• **Task to carry out**:
What is needed is a word-for-word copy of the listing below, without pictures.

• **Data**:

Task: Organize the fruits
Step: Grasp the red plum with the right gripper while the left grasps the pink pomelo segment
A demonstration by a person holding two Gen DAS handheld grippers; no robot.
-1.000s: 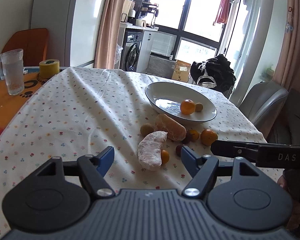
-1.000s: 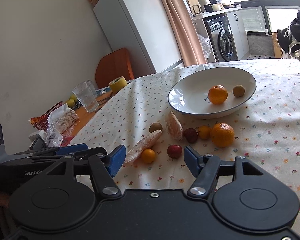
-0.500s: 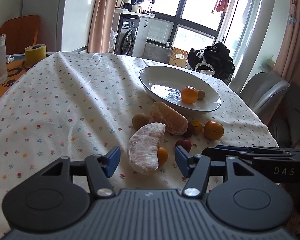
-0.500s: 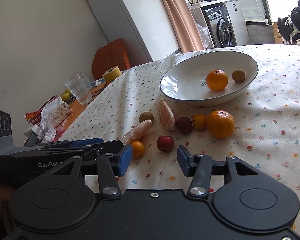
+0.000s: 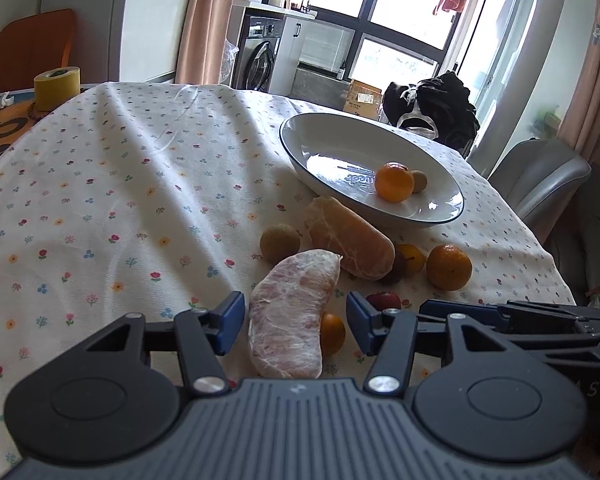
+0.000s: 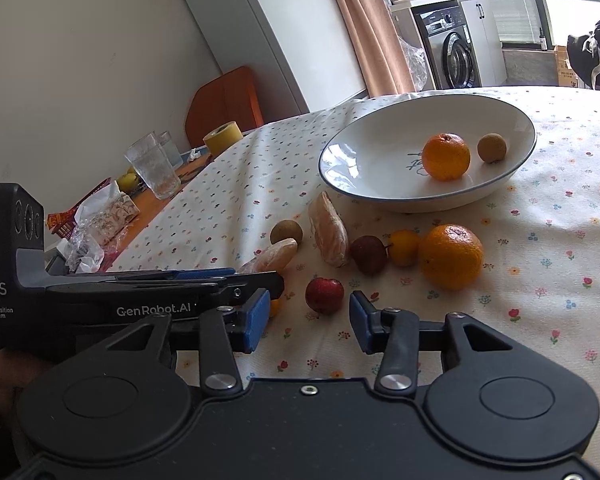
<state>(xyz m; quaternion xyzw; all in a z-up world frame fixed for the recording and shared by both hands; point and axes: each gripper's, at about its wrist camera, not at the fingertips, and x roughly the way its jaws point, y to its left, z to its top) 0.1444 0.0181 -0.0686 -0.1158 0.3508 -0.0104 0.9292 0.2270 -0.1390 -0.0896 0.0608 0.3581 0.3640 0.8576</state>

• **Exercise solution**:
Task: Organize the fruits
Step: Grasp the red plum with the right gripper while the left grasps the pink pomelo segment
A demonstration by a person holding two Gen DAS handheld grippers; no robot.
-1.000s: 
-1.000s: 
-0.500s: 
-0.500s: 
+0.000s: 
+0.000s: 
<state>(xyz m; quaternion xyzw; all in a z-up world frame fixed for the recording and shared by both hands; point and axes: each gripper's, at about its wrist camera, not at the fingertips, and x roughly the way its jaws point, y to its left, z to its top) 0.1444 0.0181 -0.0686 -0.1158 0.3508 -0.0104 0.9292 0.2270 -0.1390 -0.0896 0.0608 0.3581 0.3640 0.8576</state>

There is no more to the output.